In the inner loop of my helper to generate dummy content in the image, I had:
samples[0] = offset; samples[1] = helper_limitComponent(offset + 1); samples[2] = helper_limitComponent(offset + 2); samples[3] = helper_limitComponent(offset + 3);
The helper_limitComponent() method bounds the component value to 0 if it is less than zero and 255 if it is greater than 255. I didn't put one around the first because my test image was 16x16, and thus had 256 pixels. The offset increased for each pixel, so it would never reach above 255 (0..255 indices equal 256 elements.)

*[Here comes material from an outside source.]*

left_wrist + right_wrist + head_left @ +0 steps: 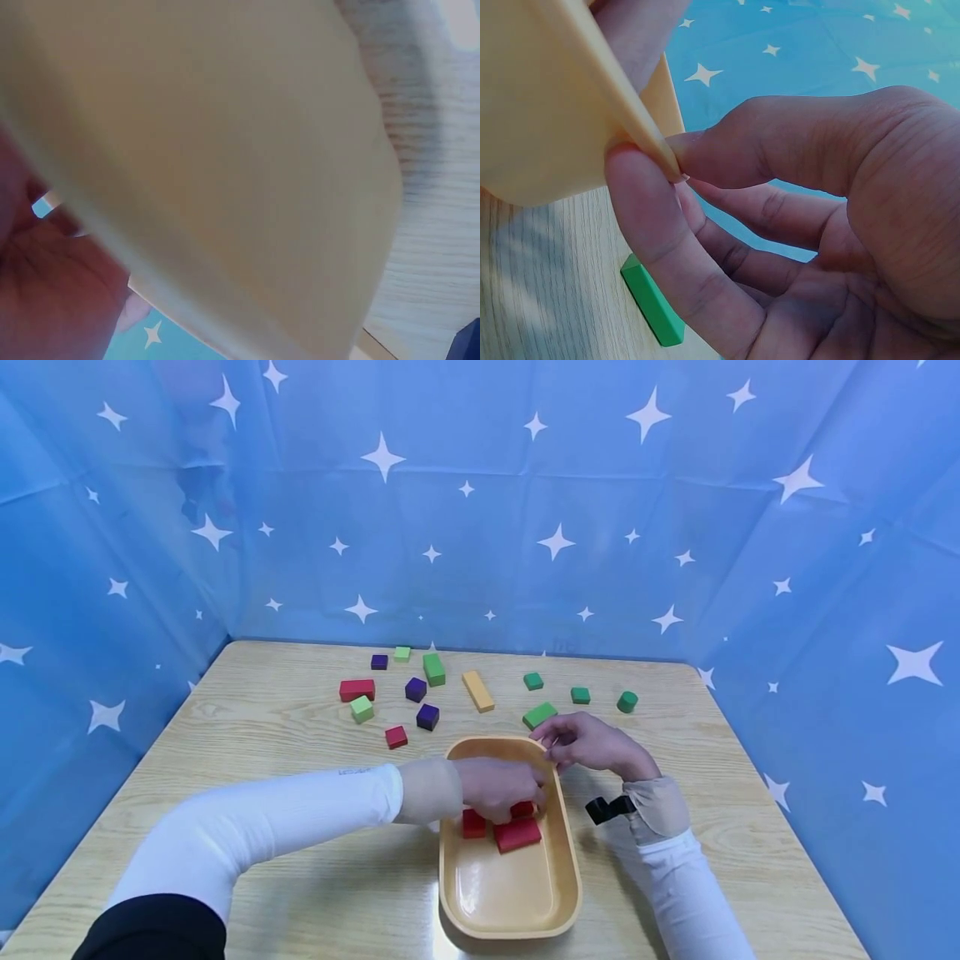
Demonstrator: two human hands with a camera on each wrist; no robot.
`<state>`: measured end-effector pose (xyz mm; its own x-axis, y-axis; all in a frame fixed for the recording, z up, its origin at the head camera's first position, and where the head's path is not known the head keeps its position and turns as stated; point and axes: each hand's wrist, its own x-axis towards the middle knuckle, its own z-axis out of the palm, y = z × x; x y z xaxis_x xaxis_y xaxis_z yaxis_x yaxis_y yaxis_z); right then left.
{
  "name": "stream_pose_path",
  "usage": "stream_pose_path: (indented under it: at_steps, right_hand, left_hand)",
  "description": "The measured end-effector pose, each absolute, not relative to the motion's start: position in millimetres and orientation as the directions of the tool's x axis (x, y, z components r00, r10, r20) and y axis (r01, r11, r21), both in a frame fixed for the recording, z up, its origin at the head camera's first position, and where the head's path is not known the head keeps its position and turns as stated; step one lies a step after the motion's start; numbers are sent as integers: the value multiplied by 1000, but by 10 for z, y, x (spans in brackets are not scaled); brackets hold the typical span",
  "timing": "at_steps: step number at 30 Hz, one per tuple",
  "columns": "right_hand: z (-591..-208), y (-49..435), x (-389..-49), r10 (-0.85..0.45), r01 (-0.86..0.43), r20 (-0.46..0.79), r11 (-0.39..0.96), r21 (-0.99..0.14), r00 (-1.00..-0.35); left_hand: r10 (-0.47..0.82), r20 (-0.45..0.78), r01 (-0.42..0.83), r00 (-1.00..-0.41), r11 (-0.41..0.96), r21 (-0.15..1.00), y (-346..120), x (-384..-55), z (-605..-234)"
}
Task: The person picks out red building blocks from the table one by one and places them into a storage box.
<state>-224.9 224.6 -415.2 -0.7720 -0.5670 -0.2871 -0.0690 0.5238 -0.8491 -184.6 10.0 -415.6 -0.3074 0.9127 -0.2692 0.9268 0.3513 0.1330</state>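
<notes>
A pale orange plastic tray (510,893) stands on the wooden table. My left hand (501,785) reaches over its left side, fingers bent down inside. Around those fingers lie a red rectangular block (517,836), a smaller red block (473,824) and another red block (522,809) partly under the hand. I cannot tell whether the left fingers hold a block. In the left wrist view the tray wall (225,150) hides most of that hand. My right hand (588,745) pinches the tray's far right rim between thumb (724,154) and index finger (649,206).
Beyond the tray lie a green block (540,716), a yellow-orange plank (478,692), a green cylinder (627,702) and purple blocks (427,717). A red block (357,690) and light green cube (362,709) sit farther left. A star-patterned blue curtain (480,510) surrounds the table.
</notes>
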Motion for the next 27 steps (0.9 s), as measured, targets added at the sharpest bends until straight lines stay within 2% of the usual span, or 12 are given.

Of course, after my tests for get() were finished, I decided to make the width and height of my test image smaller, just to see how much it would speed the tests up. I made it 8x8 and rant the tests. Everything was fine and it didn't really speed things up too much.
But then I though "Why not make the images HUGE!" And so, because it amused me, I made the image 1024x1024. It cranked along for 4 seconds and then gave me a big fat red bar.
"What you say???" I thought to myself.
After following the stack trace, I realized my error. Of course the offset will hit 256 now, the image is huge and the offset will go even beyond one million, let alone 256! So, I ended up including the bounding check on the first element as well.
It was a pretty minor catch, to be sure, and not necessarily one that could've had a confusing and distressing impact on down the road. But for me it's just another example of how unit testing helps you write more thorough and resilient code, even in the tests themselves. All of these little things inevitably add up. I hope to continue to have similarly minor disturbances!
Scraps
Next to last were tests for my custom PixelIterator. I made sure it couldn't iterate paste the end of the image data, and that it iterated over the correct number of pixels.
And finally I tested to make sure that the add() and remove() methods both threw an UnsupportedOperationException, since those methods make no sense in the context of a bitmap.
Phew!
And with that, I had covered all the angles! Or at least all of the methods in one more ways. And that's good enough fer me. Hope it was informative for you also!